Cahoon Jordan L, Rui Xinyue, Tang Echo, Simons Christopher, Langie Jalen, Chen Minhui, Lo Ying-Chu, Chiang Charleston W K
Center for Genetic Epidemiology, Department of Population and Public Health Sciences, Keck School of Medicine, University of Southern California, Los Angeles, Los Angeles, CA 90033, USA; Department of Quantitative and Computational Biology, University of Southern California, Los Angeles, Los Angeles, CA 90089, USA; Department of Computer Science, University of Southern California, Los Angeles, Los Angeles, CA 90089, USA.
Center for Genetic Epidemiology, Department of Population and Public Health Sciences, Keck School of Medicine, University of Southern California, Los Angeles, Los Angeles, CA 90033, USA.
Am J Hum Genet. 2024 May 2;111(5):979-989. doi: 10.1016/j.ajhg.2024.03.011. Epub 2024 Apr 10.
Genotype imputation is now fundamental for genome-wide association studies but lacks fairness due to the underrepresentation of references from non-European ancestries. The state-of-the-art imputation reference panel released by the Trans-Omics for Precision Medicine (TOPMed) initiative improved the imputation of admixed African-ancestry and Hispanic/Latino samples, but imputation for populations primarily residing outside of North America may still fall short in performance due to persisting underrepresentation. To illustrate this point, we imputed the genotypes of over 43,000 individuals across 123 populations around the world and identified numerous populations where imputation accuracy paled in comparison to that of European-ancestry populations. For instance, the mean imputation r-squared (Rsq) for variants with minor allele frequencies between 1% and 5% in Saudi Arabians (n = 1,061), Vietnamese (n = 1,264), Thai (n = 2,435), and Papua New Guineans (n = 776) were 0.79, 0.78, 0.76, and 0.62, respectively, compared to 0.90-0.93 for comparable European populations matched in sample size and SNP array content. Outside of Africa and Latin America, Rsq appeared to decrease as genetic distances to European-ancestry reference increased, as predicted. Using sequencing data as ground truth, we also showed that Rsq may over-estimate imputation accuracy for non-European populations more than European populations, suggesting further disparity in accuracy between populations. Using 1,496 sequenced individuals from Taiwan Biobank as a second reference panel to TOPMed, we also assessed a strategy to improve imputation for non-European populations with meta-imputation, but this design did not improve accuracy across frequency spectra. Taken together, our analyses suggest that we must ultimately strive to increase diversity and size to promote equity within genetics research.

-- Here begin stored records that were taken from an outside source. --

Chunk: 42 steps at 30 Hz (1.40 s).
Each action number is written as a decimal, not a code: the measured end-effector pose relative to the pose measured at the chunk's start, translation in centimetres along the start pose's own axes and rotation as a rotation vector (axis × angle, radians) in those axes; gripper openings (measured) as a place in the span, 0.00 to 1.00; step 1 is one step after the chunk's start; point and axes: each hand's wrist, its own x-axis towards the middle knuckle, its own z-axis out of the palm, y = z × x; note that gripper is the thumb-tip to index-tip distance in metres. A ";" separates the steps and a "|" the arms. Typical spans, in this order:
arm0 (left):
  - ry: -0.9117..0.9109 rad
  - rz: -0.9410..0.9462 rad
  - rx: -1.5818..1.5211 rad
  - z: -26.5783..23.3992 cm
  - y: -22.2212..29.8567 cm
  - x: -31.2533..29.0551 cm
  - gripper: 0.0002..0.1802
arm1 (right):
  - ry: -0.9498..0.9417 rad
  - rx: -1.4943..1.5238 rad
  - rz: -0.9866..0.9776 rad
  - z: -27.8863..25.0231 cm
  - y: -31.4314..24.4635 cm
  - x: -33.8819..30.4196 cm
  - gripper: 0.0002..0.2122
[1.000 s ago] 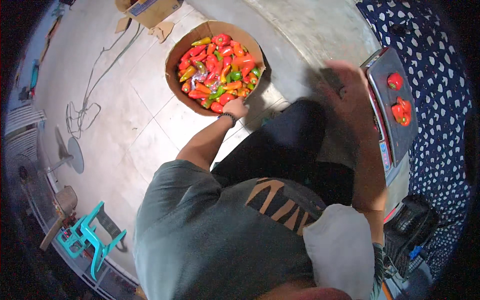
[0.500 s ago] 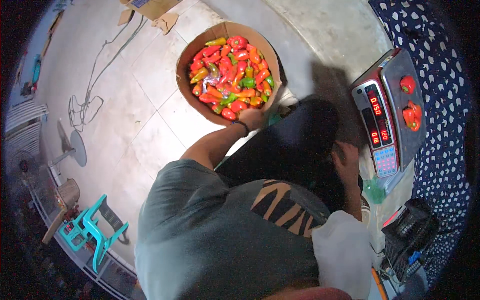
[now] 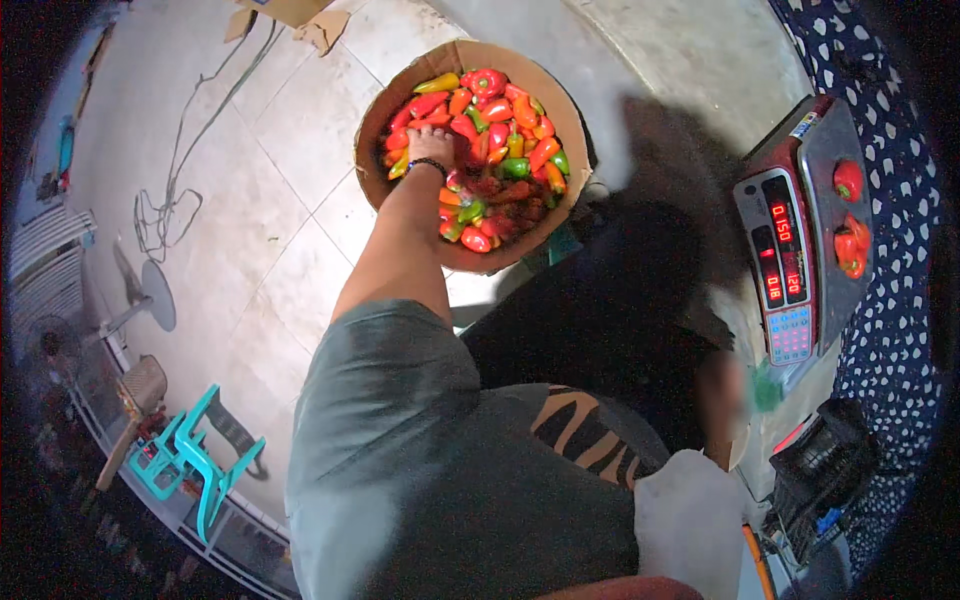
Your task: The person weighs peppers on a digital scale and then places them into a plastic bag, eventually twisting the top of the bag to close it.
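Observation:
My left hand (image 3: 432, 150) rests on the peppers (image 3: 497, 110) inside a cardboard box (image 3: 372, 140) with a rounded rim. Its fingers lie spread over them, and I see nothing held in it; a dark bracelet circles the wrist. Most peppers are red or orange, a few green or yellow, and shadow covers part of the heap. Low on the right, beside my dark-clothed leg, my right hand (image 3: 722, 385) is smeared by motion, its fingers unclear. A digital scale (image 3: 780, 235) with a lit red display stands to its right, carrying a few red peppers (image 3: 848, 181) on its metal pan.
Green plastic (image 3: 767, 388) and a black basket (image 3: 825, 455) sit below the scale. Dark patterned cloth (image 3: 895, 250) hangs along the right. On the tiled floor at left are a loose cable (image 3: 172, 215), a round-based stand (image 3: 158, 295) and a turquoise chair (image 3: 205, 460).
My left hand has gone from the box's near rim up and left onto the peppers inside. My right hand has moved down, away from its spot near the scale's side.

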 end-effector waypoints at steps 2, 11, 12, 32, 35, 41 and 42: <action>-0.064 -0.026 0.061 0.2 -0.7 -0.5 0.20 | 0.022 -0.005 0.041 -0.5 -0.6 0.3 0.13; -0.604 0.121 -1.723 -2.6 -1.7 -7.2 0.16 | 0.137 0.152 0.048 -0.5 -1.8 1.9 0.14; -0.649 0.137 -2.131 -5.1 -1.8 -9.1 0.20 | 0.220 0.245 0.024 -0.5 -2.9 2.7 0.14; -0.983 0.716 -2.226 -20.7 8.0 -23.3 0.21 | -0.246 1.489 -0.179 -7.7 -16.5 11.7 0.12; -0.582 0.673 -2.212 -22.2 10.3 -24.2 0.27 | -0.331 1.766 -0.067 -9.4 -14.9 11.6 0.16; -0.392 0.901 -2.446 -24.2 12.4 -22.3 0.35 | -0.569 1.333 -0.357 -6.1 -17.9 12.1 0.13; -0.383 0.894 -2.454 -23.3 12.2 -21.7 0.35 | -0.540 1.328 -0.402 -5.4 -19.5 12.3 0.11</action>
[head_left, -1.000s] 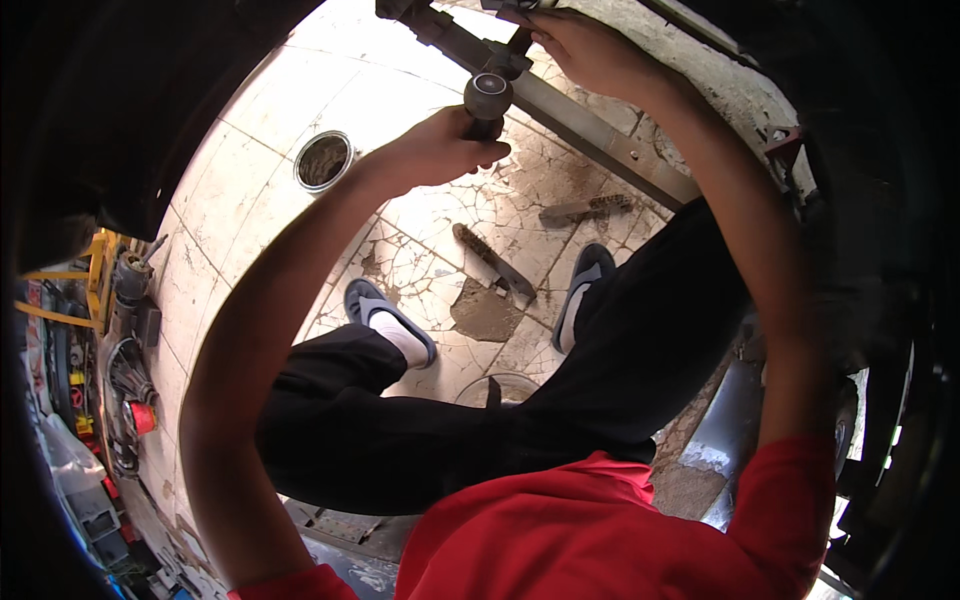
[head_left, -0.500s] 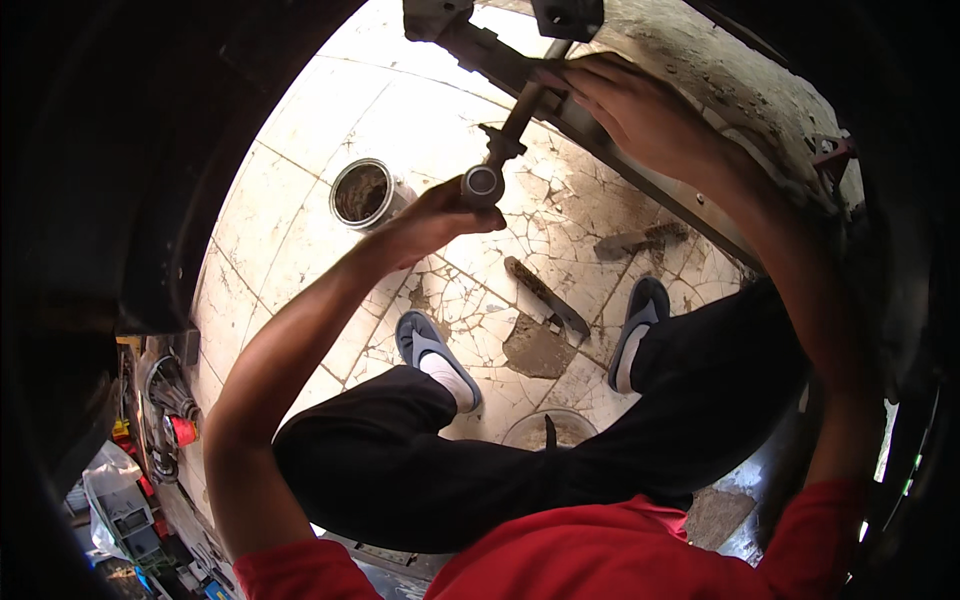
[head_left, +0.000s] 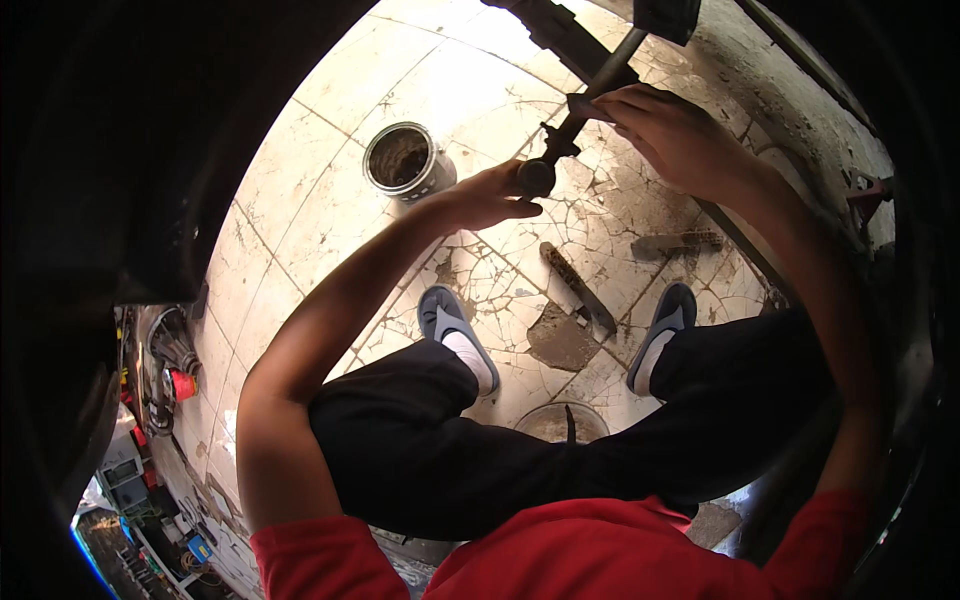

基因型填充如今已成为全基因组关联研究的基础,但由于非欧洲血统参考数据的代表性不足,该方法缺乏公平性。精准医学跨组学(TOPMed)计划发布的最新填充参考面板改善了对非洲血统混合样本和西班牙裔/拉丁裔样本的填充效果,但对于主要居住在北美以外地区的人群,由于代表性持续不足,其填充性能可能仍有欠缺。为说明这一点,我们对全球123个群体中超过43,000人的基因型进行了填充,并识别出许多群体,其填充准确性与欧洲血统群体相比显得逊色。例如,沙特阿拉伯人(n = 1,061)、越南人(n = 1,264)、泰国人(n = 2,435)和巴布亚新几内亚人(n = 776)中,次要等位基因频率在1%至5%之间的变异的平均填充r平方(Rsq)分别为0.79、0.78、0.76和0.62,而样本量和单核苷酸多态性(SNP)阵列内容匹配的可比欧洲群体的这一数值为0.90 - 0.93。正如预期的那样,在非洲和拉丁美洲以外地区,随着与欧洲血统参考的遗传距离增加,Rsq似乎会降低。以测序数据作为基准事实,我们还表明,Rsq对非欧洲群体填充准确性的高估可能超过欧洲群体,这表明不同群体之间在准确性上存在进一步差异。我们还使用来自台湾生物银行的1,496名测序个体作为TOPMed的第二个参考面板,评估了一种通过元填充来改善非欧洲群体填充的策略,但该设计并未在整个频率谱上提高准确性。综合来看,我们的分析表明,我们最终必须努力增加多样性和样本量,以促进遗传学研究中的公平性。